◆ Action item
Give back exactly the lines of the material below that start at the line containing "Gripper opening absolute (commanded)" and end at the line containing "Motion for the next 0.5", and no others.

◆ Data for the task

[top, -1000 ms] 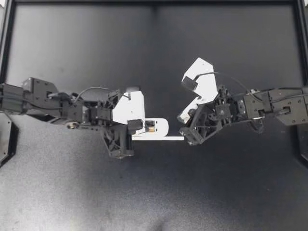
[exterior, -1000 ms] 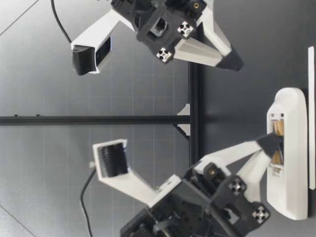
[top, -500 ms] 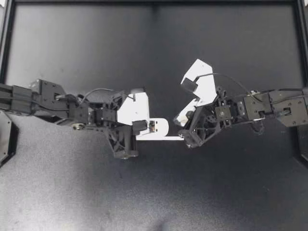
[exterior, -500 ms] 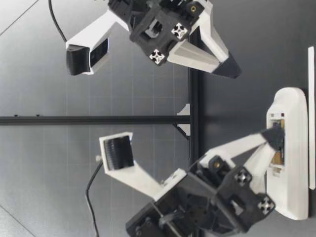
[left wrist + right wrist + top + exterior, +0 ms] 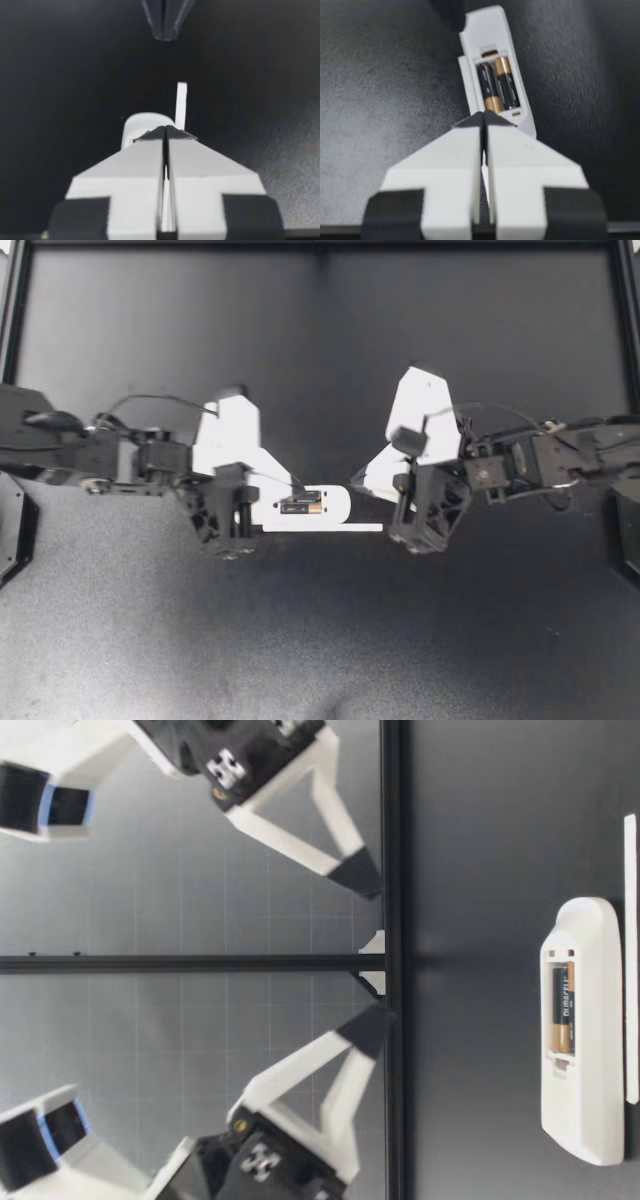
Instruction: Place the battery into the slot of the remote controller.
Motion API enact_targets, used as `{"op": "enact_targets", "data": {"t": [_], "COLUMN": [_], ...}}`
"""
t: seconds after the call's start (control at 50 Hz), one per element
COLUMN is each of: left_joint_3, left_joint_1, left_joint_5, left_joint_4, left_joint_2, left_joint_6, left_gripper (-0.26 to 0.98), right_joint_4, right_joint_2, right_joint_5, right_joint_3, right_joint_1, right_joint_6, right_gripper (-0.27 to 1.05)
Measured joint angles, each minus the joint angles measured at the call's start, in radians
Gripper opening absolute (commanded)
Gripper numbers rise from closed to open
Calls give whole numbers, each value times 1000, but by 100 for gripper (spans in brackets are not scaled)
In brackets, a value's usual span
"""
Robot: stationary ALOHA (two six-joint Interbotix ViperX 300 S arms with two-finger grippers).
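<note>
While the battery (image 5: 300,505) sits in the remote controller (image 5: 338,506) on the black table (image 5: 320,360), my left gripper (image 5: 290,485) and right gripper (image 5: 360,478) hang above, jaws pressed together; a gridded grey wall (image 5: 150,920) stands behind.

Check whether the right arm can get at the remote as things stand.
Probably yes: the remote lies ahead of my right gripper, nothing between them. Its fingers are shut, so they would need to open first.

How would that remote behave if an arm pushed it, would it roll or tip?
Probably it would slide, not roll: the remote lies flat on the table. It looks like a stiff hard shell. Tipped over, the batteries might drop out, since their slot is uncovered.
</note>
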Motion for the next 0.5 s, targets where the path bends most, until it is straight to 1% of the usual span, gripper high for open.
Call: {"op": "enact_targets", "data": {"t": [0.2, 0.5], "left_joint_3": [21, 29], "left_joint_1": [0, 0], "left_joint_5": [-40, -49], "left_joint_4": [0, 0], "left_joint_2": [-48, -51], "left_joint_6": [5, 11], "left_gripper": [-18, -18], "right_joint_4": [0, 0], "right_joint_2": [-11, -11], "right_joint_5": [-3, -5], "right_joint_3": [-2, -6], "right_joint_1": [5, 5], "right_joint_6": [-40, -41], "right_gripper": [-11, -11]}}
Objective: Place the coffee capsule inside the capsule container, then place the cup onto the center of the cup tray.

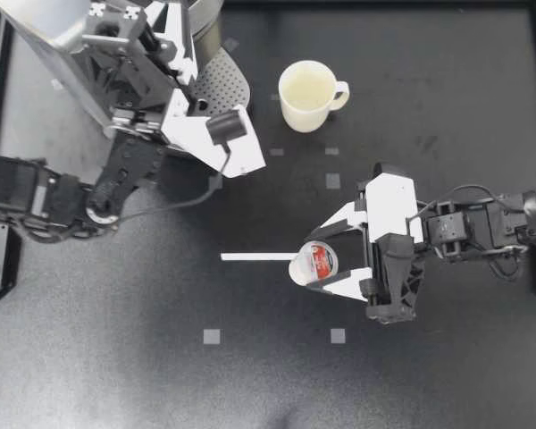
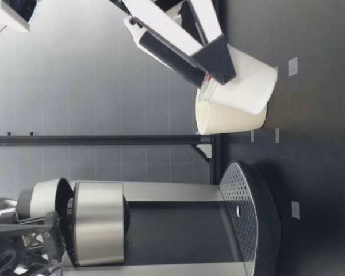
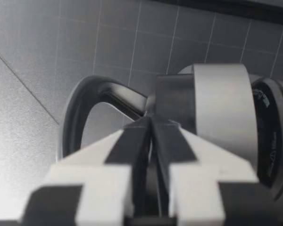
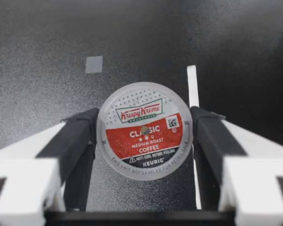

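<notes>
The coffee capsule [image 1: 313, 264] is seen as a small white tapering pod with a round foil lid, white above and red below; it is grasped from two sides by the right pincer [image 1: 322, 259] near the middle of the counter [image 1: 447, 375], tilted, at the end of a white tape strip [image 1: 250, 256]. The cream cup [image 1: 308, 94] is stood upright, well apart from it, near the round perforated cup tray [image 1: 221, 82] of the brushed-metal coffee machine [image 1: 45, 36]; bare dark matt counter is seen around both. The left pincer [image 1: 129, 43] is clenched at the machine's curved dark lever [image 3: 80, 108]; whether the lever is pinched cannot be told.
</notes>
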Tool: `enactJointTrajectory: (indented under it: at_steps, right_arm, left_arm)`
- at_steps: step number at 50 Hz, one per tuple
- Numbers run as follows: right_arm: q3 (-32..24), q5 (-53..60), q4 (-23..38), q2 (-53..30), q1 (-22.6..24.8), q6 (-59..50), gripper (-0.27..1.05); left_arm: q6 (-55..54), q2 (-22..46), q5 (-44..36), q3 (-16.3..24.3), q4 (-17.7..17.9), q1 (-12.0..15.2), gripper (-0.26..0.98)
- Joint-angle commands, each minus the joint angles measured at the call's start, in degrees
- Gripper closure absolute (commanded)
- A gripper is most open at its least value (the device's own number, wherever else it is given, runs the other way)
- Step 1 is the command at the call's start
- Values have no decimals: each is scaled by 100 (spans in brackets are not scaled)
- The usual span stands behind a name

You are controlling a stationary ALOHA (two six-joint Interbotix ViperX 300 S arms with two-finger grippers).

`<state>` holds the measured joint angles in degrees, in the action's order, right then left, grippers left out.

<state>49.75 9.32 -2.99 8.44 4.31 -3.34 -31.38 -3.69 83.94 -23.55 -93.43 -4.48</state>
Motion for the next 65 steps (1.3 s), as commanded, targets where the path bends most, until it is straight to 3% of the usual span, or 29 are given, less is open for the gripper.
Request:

◆ Solution for this exercise
Gripper opening absolute (commanded)
Gripper numbers rise from closed to open
Calls give whole numbers, each value times 1000, but by 100 for gripper (spans in brackets are not scaled)
In brackets, a value's usual span
"""
Robot: stationary ALOHA (two six-joint Interbotix ViperX 300 S arms with two-finger grippers).
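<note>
While the battery (image 5: 300,505) sits in the remote controller (image 5: 338,506) on the black table (image 5: 320,360), my left gripper (image 5: 290,485) and right gripper (image 5: 360,478) hang above, jaws pressed together; a gridded grey wall (image 5: 150,920) stands behind.

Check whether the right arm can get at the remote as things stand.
Probably yes: the remote lies ahead of my right gripper, nothing between them. Its fingers are shut, so they would need to open first.

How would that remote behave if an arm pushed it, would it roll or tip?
Probably it would slide, not roll: the remote lies flat on the table. It looks like a stiff hard shell. Tipped over, the batteries might drop out, since their slot is uncovered.
</note>
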Motion for the next 0.5 s, targets where the path bends most, until it is straight to 1% of the usual span, gripper high for open.

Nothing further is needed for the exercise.